Lima: The five countries working to dismantle North Korea's nuclear programme plan to meet in early December with Pyongyang to formalise the process it will follow to verify it has abandoned atomic weapons, US officials said on Saturday.
US President George W. Bush discussed the issue on Saturday in meetings with Japanese Prime Minister Taro Aso and South Korean President Lee Myung-bak on the sidelines of a summit of Asia Pacific leaders in Peru.
Bush and Chinese President Hu Jintao, the host of the six-party process, talked about North Korea on Friday, and the US president has a meeting later on Saturday with Russian President Dmitry Medvedev, another participant.
"We don't have a date to announce yet but there is an agreement to have a meeting and so we're just working to make sure everyone's schedules work out before the Chinese would announce anything as to the timing," White House spokeswoman Dana Perino said.

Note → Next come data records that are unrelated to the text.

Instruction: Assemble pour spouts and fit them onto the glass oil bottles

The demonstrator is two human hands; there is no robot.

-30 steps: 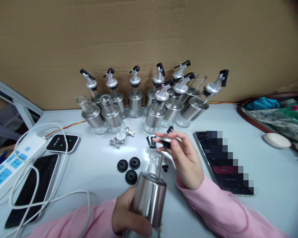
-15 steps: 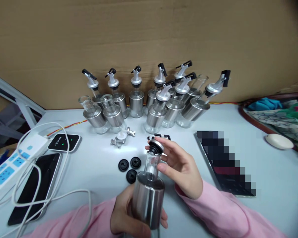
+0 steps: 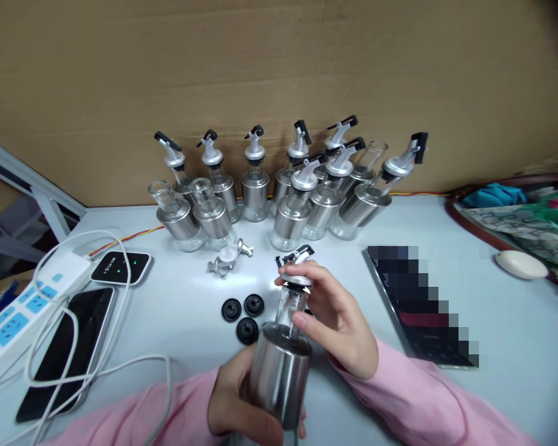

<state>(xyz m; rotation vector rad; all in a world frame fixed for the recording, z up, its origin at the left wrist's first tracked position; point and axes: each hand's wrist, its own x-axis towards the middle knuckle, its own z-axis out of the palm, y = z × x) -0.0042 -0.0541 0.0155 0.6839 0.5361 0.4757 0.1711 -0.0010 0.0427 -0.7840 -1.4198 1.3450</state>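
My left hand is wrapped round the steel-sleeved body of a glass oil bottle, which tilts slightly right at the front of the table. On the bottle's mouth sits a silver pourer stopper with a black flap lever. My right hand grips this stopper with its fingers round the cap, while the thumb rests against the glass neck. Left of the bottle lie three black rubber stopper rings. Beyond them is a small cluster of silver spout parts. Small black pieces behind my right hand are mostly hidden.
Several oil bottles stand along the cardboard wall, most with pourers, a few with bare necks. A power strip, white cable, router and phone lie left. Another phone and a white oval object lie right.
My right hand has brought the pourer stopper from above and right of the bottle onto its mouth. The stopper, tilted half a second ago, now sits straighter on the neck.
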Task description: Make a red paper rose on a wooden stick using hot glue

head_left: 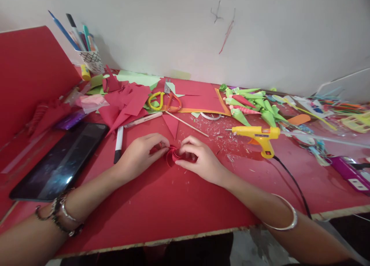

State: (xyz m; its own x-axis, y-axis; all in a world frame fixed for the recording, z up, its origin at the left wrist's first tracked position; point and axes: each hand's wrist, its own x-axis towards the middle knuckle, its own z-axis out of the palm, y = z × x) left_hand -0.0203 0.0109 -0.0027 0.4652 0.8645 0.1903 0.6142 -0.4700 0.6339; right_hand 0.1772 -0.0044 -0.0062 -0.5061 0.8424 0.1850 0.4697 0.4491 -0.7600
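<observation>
Between my two hands is a curled strip of red paper (pixel 172 155), rolled into loops just above the red tabletop (pixel 162 216). My left hand (pixel 144 152) pinches its left edge between thumb and fingers. From the other side, my right hand (pixel 199 158) grips the roll with curved fingers, and the fingertips are partly hidden behind it. Beyond the hands lie a thin wooden stick (pixel 187 124) and a pointed red paper piece (pixel 171 125). A yellow glue gun (pixel 256 137) lies to the right of my right hand, its nozzle pointing left.
At left are a dark phone (pixel 60 162), a black-capped marker (pixel 118 144) and red paper scraps (pixel 130 98). Scissors (pixel 166 100) lie behind. Several green paper cones (pixel 260 102) are heaped at back right. A pen cup (pixel 91 61) stands by the wall; a purple power strip (pixel 352 173) sits far right.
</observation>
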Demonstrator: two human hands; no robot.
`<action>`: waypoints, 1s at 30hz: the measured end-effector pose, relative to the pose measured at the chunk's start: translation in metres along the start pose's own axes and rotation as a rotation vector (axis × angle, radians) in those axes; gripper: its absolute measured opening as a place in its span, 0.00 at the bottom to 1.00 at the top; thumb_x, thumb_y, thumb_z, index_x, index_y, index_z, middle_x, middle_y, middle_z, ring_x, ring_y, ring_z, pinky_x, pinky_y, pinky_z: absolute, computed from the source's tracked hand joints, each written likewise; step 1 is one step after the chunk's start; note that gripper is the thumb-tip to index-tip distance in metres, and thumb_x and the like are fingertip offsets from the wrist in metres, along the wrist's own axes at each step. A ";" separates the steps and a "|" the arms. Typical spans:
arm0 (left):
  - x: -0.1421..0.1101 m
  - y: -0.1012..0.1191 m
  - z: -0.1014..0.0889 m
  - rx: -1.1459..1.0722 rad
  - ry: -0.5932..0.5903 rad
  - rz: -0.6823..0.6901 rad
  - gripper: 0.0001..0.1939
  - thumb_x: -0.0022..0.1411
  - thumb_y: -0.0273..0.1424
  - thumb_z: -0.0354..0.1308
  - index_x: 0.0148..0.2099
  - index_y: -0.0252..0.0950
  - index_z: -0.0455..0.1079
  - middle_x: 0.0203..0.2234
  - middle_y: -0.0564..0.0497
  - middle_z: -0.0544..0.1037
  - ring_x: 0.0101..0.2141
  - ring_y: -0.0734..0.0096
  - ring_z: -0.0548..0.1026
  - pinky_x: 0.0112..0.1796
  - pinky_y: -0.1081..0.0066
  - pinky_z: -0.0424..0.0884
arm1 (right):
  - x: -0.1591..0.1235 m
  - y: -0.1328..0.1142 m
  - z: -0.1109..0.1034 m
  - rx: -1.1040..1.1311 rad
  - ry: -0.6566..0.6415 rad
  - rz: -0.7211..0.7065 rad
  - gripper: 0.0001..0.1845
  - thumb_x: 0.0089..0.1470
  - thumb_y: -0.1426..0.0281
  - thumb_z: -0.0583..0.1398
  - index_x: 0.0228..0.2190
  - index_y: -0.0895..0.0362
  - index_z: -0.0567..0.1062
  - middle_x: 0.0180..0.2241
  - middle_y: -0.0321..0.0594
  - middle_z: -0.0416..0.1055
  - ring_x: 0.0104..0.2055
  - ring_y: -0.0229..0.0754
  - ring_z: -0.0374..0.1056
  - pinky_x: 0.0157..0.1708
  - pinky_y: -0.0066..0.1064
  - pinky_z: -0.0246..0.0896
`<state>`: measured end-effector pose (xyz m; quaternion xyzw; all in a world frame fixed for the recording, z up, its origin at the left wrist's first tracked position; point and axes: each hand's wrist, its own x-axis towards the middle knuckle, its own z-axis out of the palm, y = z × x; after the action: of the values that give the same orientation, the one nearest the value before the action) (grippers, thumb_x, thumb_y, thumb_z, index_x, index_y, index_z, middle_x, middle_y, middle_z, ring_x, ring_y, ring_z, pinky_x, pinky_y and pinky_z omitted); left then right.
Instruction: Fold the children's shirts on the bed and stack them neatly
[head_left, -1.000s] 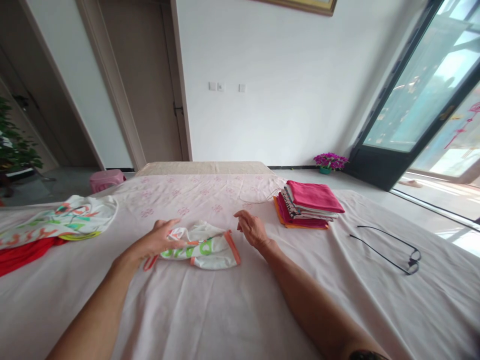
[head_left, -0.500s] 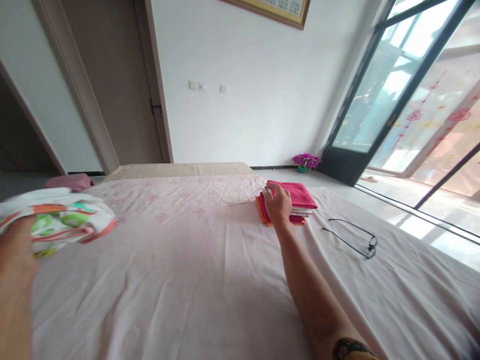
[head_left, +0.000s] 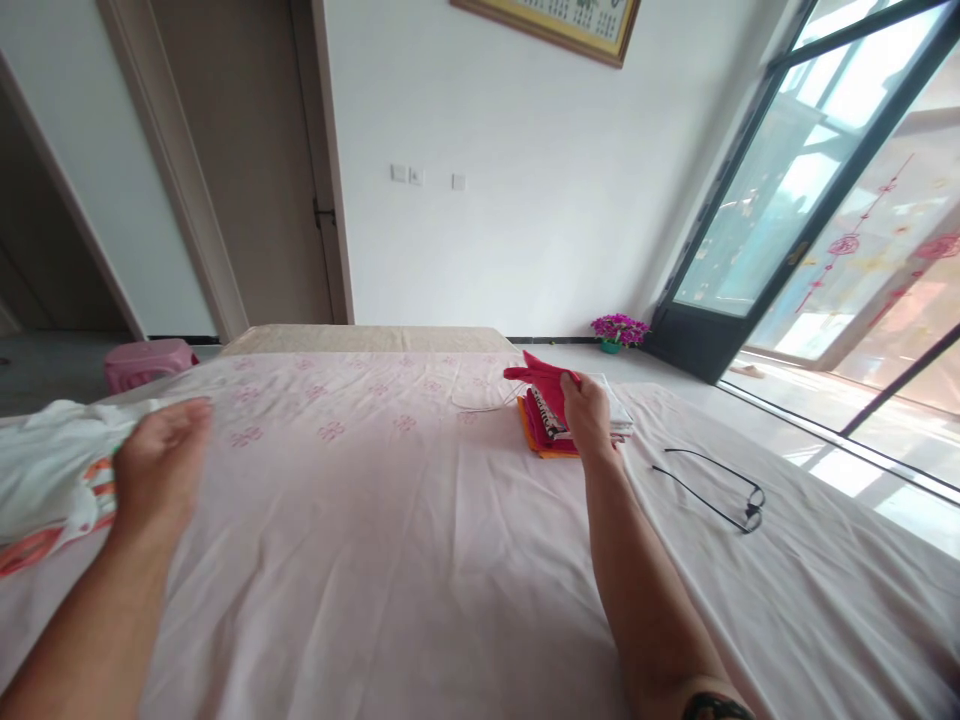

North Korea agreed in 2005 to abandon its nuclear programmes in exchange for economic and diplomatic incentives. Pyongyang, which tested a nuclear device in 2006, began disabling its nuclear capability last year.
The agreement almost collapsed a few months ago because the US was slow to remove North Korea from a terrorism blacklist, saying it first wanted to agree on a procedure to verify Pyongyang's statements about its nuclear programme.
Washington took North Korea off the blacklist in October after the two agreed on a procedure and Pyongyang resumed dismantling its Yongbyon plant, which makes weapons-grade plutonium.
The verification steps still must be formally agreed on by the six-party process.